Os condenados também poderão ser multados em valores entre 2 milhões e 10 milhões de francos CFA (cerca de R$ 18 mil a R$ 92 mil).

Sonko pediu apoio de parlamentares de todos os partidos e acusou países ocidentais de incentivarem o apoio aos direitos LGBT no Senegal e de alimentarem controvérsias políticas.

"Integrantes da oposição vão aos seus 'mestres ocidentais' dizer que estamos reprimindo homossexuais", declarou. "Eles nem acreditam no que dizem."

O projeto já foi aprovado pelo Conselho de Ministros e ainda precisa ser confirmado pela Assembleia Nacional.
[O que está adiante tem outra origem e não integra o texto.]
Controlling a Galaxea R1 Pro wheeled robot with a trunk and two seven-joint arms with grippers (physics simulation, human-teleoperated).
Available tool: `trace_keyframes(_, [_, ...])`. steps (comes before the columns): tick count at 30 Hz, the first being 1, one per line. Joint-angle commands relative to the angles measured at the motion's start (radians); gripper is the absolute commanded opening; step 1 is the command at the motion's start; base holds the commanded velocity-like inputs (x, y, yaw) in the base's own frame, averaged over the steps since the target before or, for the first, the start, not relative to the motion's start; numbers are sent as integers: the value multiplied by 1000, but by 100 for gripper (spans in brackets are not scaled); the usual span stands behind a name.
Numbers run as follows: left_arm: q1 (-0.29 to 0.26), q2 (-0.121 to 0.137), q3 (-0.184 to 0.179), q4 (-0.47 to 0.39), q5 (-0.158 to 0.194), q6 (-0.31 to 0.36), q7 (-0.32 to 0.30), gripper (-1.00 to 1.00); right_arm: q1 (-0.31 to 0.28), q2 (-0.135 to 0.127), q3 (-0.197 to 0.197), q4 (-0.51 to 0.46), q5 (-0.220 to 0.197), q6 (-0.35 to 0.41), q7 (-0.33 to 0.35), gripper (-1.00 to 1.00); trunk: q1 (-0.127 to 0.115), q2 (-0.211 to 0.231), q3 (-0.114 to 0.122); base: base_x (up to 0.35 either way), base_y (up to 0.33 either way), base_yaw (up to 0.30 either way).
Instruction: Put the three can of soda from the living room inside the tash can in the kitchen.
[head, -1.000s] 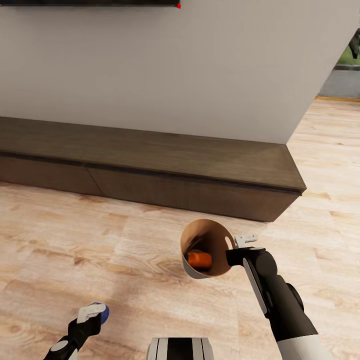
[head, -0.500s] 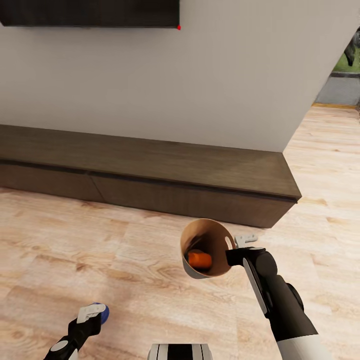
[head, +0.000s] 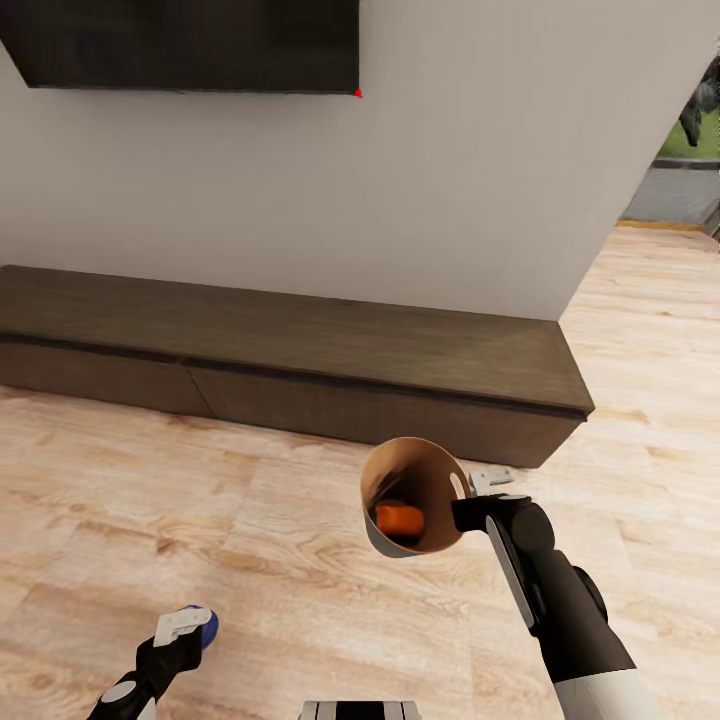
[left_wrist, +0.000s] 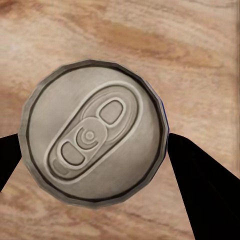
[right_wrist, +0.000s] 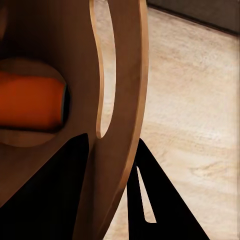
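Observation:
My right gripper (head: 472, 497) is shut on the rim of the trash can (head: 412, 450), holding it off the floor, tilted with its tan inside toward the head camera. An orange soda can (head: 399, 518) lies at its bottom; the right wrist view shows that orange can (right_wrist: 31, 101) beside the bin's slotted wall (right_wrist: 122, 100). At the lower left my left gripper (head: 185, 629) is shut on the dark blue soda can (head: 204, 623). In the left wrist view its silver top (left_wrist: 92, 132) sits between the dark fingers (left_wrist: 205, 185). The third can is out of view.
A long, low dark wood TV bench (head: 300, 365) runs along the white wall (head: 450, 170) ahead, under a wall TV (head: 190, 45). Light wood plank floor (head: 230, 520) spreads below. To the right of the wall's corner the floor continues toward an opening (head: 690, 160).
The whole head view has shifted: the bench and wall sit a little lower and more of the TV shows, so the camera moved. Both arms and their loads hold the same pose.

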Motion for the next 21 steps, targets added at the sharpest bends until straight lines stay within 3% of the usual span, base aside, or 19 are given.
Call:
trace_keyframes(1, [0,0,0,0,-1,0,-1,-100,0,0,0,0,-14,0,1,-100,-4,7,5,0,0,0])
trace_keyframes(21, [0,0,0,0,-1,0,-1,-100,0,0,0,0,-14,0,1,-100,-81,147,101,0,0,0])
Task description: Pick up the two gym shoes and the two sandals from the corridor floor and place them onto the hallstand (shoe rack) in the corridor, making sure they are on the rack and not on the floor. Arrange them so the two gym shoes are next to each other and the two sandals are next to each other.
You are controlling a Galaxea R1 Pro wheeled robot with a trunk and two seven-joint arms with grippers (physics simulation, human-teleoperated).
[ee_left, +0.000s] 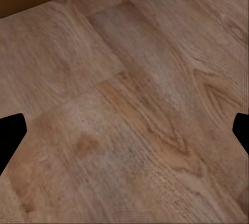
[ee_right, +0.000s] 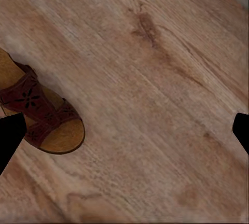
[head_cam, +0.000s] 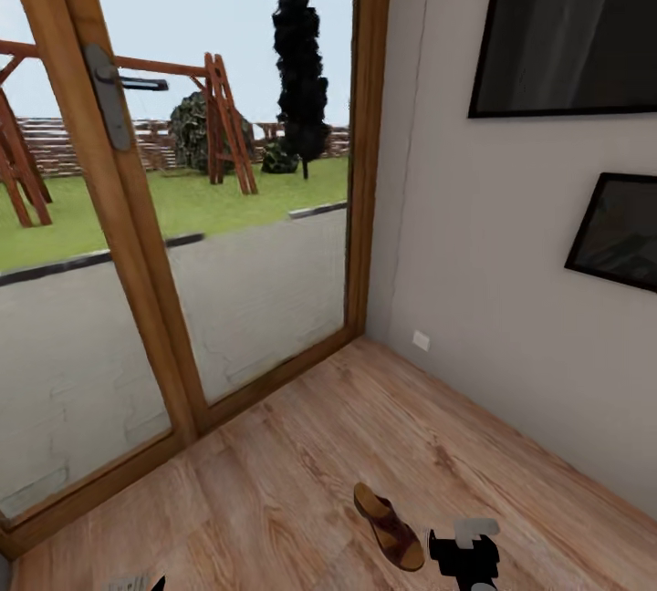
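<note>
One brown sandal point(head_cam: 390, 527) with a tan footbed and a maroon strap lies flat on the wood-plank corridor floor point(head_cam: 301, 472), near the corner by the glass door. My right gripper point(head_cam: 466, 558) hangs just to its right, above the floor. In the right wrist view the sandal point(ee_right: 44, 115) lies beside one fingertip point(ee_right: 9, 136), and the right gripper point(ee_right: 124, 130) is open with bare planks between its fingers. My left gripper point(ee_left: 124, 130) is open over bare floor point(ee_left: 129, 105). The gym shoes and the hallstand are out of view.
A tall wood-framed glass door point(head_cam: 137, 235) closes the corridor ahead and to the left. A pale wall point(head_cam: 474, 244) with two dark framed pictures point(head_cam: 570, 25) runs along the right. Open planks stretch between the door and the sandal.
</note>
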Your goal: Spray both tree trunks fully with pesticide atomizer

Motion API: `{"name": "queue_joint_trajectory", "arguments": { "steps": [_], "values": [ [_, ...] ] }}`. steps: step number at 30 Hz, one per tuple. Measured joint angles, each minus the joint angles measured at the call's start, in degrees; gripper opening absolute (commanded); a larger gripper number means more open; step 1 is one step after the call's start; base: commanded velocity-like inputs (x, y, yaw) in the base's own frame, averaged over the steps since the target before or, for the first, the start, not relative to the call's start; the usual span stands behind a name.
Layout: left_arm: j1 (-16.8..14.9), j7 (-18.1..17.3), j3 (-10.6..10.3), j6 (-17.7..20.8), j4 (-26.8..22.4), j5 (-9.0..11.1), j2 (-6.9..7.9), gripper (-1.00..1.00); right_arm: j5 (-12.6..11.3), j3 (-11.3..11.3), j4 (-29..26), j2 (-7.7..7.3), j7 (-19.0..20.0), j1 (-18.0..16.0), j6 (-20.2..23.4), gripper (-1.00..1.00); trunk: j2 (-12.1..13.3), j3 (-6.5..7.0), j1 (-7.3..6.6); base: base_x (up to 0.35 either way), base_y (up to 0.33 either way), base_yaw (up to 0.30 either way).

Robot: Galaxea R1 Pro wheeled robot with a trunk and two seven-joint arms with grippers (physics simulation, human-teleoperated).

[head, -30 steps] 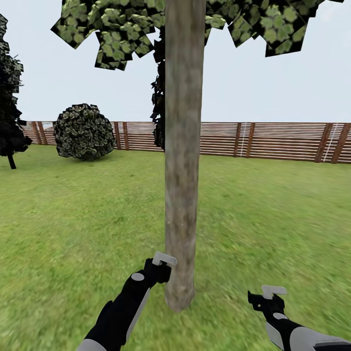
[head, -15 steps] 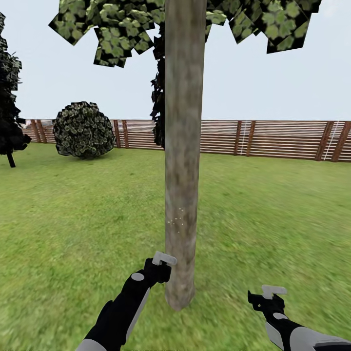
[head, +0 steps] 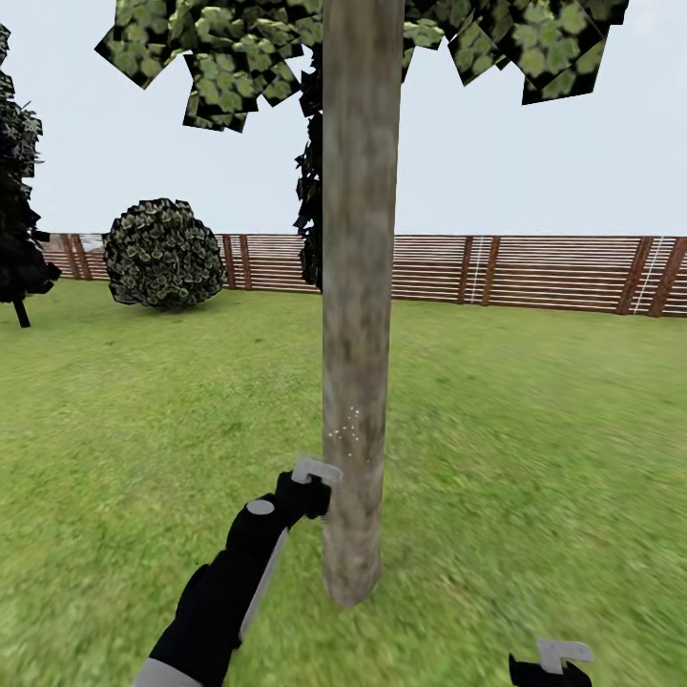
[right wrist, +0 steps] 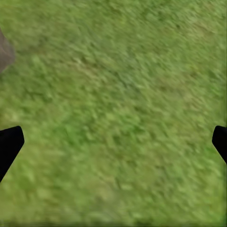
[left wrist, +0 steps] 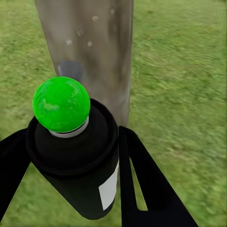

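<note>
My left gripper (left wrist: 71,189) has its fingers (left wrist: 142,189) clamped on the pesticide atomizer (left wrist: 75,156), a dark bottle with a white label and a green ball on top. The pale, mottled tree trunk (head: 358,315) stands just ahead of the fingers, showing a few pale specks. If the nozzle drifts sideways, spray may hit the lawn (head: 534,448) instead. My right gripper (right wrist: 113,142) hangs spread and empty over grass.

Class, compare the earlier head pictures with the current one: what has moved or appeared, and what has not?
The left gripper, shut on the atomizer, has risen a little along the trunk. The right gripper has dropped toward the picture's lower edge, jaws open over the grass. Pale spray specks appeared on the trunk half a second ago and remain. Trunk, fence and bush are unchanged.
</note>
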Motion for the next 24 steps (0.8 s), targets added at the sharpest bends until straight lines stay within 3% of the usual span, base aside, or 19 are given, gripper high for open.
{"name": "queue_joint_trajectory", "arguments": {
  "steps": [5,6,7,9,14,24],
  "values": [
    [0.0,-0.03,0.06,4.11,-5.41,-0.08,0.0,-1.0,0.0,0.03,0.0,0.02,-0.01,0.17,0.05,1.0,0.0,0.0,0.0,0.0,0.0,0.0],
    [-0.03,-0.02,0.07,5.93,-5.92,-0.09,0.0,-1.0,0.0,0.02,0.0,0.04,-0.01,0.17,0.06,1.0,0.0,0.0,0.0,0.0,0.0,0.0],
    [-2.19,0.21,0.11,13.97,-6.62,-0.34,0.0,-1.0,0.0,0.03,0.0,0.06,-0.01,0.18,0.08,1.0,0.01,0.01,0.0,0.0,0.0,0.0],
    [-4.29,0.2,0.39,16.11,-6.77,-0.19,0.0,-1.0,0.0,0.07,0.0,0.07,-0.01,0.18,0.09,1.0,0.0,0.0,0.0,0.0,0.0,0.0],
    [-10.04,-0.03,2.1,19.03,-7.46,-0.09,0.0,-1.0,0.02,0.09,0.0,0.13,0.06,0.18,0.09,1.0,0.0,0.0,0.0,0.0,0.0,0.0],
    [-11.32,-0.17,2.91,20.94,-10.53,0.16,0.0,-1.0,-0.02,0.09,0.0,0.16,0.06,0.18,0.16,1.0,0.0,0.0,0.02,-0.144,0.032,0.0]
  ]
}}
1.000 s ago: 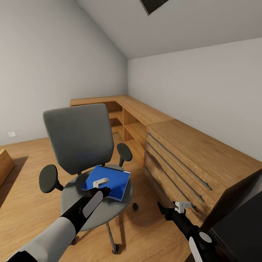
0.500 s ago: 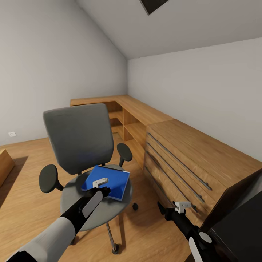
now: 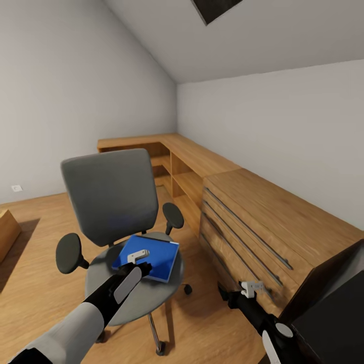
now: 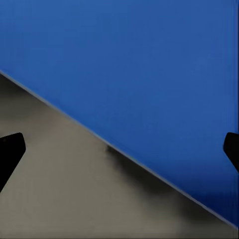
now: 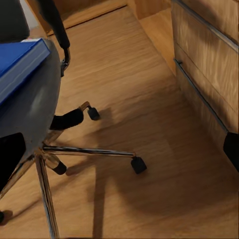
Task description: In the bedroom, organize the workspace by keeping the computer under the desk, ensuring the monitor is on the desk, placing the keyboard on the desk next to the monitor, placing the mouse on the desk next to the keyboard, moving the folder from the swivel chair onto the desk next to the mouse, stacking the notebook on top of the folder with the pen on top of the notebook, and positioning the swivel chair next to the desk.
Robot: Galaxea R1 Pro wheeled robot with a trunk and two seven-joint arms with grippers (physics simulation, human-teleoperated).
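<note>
Folder [image 3: 151,255], flat, bright blue and hard-edged, lies on the round grey seat of the swivel chair [image 3: 111,194], just below centre in the head view, one corner reaching past the seat's rim. The left tool [image 3: 137,256] hovers right over the near blue edge, likely lined up to pinch that thin border; in the left wrist view its dark fingertips [image 4: 11,149] stand wide apart, unclenched, with folder [image 4: 149,74] and matte seat between them. The right tool [image 3: 251,288], lower right, grasps nothing and is spread open beside the wooden dresser [image 3: 263,222] with long bar handles. Chrome legs and castors rest on plank floor [image 5: 149,99].
</note>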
A data da votação ainda não foi definida.

Para Larissa Kojoué, pesquisadora da Human Rights Watch, a proposta é motivo de preocupação. Em mensagem enviada à imprensa, ela afirmou que a medida pode expor ainda mais pessoas já estigmatizadas à violência e ao medo.

No início do mês, a polícia de elite do Senegal informou ter denunciado um grupo de 12 homens por “atos contra a natureza” e transmissão deliberada de HIV. Entre os acusados estavam duas celebridades, o que gerou ampla repercussão na mídia local.

As declarações de Sonko ocorreram no mesmo período em que a polícia de Uganda anunciou a prisão de duas mulheres suspeitas de envolvimento em relações homoafetivas após serem vistas “se beijando abertamente”, em violação à legislação anti-homossexualidade do país, considerada uma das mais rígidas do mundo.